The difficulty will be arranging for disabled FDC & IDE interrupt sources
during SCSI DMA, and disabled SCSI & IDE interrupt sources during FDC DMA.
(Not all 5380 interrupts can be disabled; no idea about the IDE device or
WD1772 FDC.)
But if that is impossible, we just have to detect the short DMA that might
result from an undesired interrupt.
That's actually given me another idea to pursue - if we can ensure the
IDE interrupt handler is always run first,
There are no interrupts from the ATA driver you're testing, right?
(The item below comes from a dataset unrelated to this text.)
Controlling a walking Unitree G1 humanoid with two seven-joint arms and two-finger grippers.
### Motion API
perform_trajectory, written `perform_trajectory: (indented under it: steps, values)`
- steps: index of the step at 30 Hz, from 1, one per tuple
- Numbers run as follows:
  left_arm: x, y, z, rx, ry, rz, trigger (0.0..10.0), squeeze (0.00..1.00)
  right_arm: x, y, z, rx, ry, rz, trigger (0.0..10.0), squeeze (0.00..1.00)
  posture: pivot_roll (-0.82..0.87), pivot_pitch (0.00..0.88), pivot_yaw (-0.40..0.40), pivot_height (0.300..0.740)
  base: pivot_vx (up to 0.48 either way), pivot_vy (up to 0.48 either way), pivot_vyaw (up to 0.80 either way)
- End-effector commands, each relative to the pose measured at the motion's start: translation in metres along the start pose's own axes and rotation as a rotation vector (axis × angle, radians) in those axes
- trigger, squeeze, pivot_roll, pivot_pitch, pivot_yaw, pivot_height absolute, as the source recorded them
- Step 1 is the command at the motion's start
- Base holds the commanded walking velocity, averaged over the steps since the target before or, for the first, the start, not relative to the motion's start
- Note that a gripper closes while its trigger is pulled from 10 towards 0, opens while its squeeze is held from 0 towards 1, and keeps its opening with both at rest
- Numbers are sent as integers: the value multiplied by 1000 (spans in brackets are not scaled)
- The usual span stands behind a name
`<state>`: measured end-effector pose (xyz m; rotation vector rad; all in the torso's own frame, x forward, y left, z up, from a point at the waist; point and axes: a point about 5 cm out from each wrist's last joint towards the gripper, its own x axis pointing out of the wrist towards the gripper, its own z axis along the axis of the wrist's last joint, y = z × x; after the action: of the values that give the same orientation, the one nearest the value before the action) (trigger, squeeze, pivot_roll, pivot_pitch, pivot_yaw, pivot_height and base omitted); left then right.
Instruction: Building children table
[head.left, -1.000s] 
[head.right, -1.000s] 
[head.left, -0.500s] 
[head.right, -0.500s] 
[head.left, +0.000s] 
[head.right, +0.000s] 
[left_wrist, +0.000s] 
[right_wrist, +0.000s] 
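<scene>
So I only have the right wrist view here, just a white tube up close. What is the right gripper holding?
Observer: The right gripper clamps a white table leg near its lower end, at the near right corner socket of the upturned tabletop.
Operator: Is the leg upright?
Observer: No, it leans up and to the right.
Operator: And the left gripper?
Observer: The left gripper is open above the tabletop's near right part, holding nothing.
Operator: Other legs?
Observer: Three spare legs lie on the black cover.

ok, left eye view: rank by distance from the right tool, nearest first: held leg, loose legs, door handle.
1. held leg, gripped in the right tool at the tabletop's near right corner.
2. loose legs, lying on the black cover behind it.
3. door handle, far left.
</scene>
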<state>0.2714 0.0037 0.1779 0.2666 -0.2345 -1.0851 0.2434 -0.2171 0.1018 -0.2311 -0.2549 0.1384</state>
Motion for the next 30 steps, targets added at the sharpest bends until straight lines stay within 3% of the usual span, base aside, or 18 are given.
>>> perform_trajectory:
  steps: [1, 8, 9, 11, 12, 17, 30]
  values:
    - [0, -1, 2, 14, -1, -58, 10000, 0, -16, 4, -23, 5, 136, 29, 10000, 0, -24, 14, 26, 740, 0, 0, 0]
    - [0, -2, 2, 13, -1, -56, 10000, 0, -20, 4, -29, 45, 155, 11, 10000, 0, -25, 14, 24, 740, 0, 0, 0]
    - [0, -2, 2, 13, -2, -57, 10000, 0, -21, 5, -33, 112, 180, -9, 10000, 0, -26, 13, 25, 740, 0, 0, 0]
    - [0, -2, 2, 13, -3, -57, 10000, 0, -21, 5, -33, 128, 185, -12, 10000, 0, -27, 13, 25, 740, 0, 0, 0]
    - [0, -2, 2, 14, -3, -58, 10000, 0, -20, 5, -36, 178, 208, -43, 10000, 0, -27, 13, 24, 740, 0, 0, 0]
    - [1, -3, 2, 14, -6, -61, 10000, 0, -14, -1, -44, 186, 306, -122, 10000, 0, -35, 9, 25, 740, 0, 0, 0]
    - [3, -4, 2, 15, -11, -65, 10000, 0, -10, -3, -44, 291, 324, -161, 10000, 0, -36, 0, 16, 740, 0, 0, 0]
If you
would re-introduce them, the whole polled DMA idea is moot.
and check whether the interrupt is still pending when the SCSI or floppy
interrupt handler runs and DMA has been in progress, we should be able
to avoid calling the respective handlers unnecessarily.
(The output of atari_irq_pending() does not directly reflect the status
of the MFP IRQ inputs - that would require testing bits in
st_mfp.par_dt_reg instead. )
I don't think the IDE/ATA driver needs to be included. atari_scsi and
ataflop would though (if both drivers need DMA transfers).
If we manage to separate interrupt sharing from DMA access locking, IDE
would not need to take part in the locking. I'm assuming that IDE can
cope with spurious interrupts and won't get confused by a SCSI
interrupt.
The ATA driver will never have to cope with a spurious interrupt under my
simplifying assumptions discussed earlier, so the spurious interrupt
question seems to belong to some alternative approach...
I think it could work both ways - polling for DMA completion or avoiding
to call the SCSI interrupt handler the interrupt was caused by IDE only.
But it's indeed time to put that to the test.
... "Both ways"? I don't follow. I don't see how IDE can share the FDC and
SCSI interrupt line without sharing the stdma.c locking scheme. What is
the alternative approach (i.e not polled DMA) that you alude to?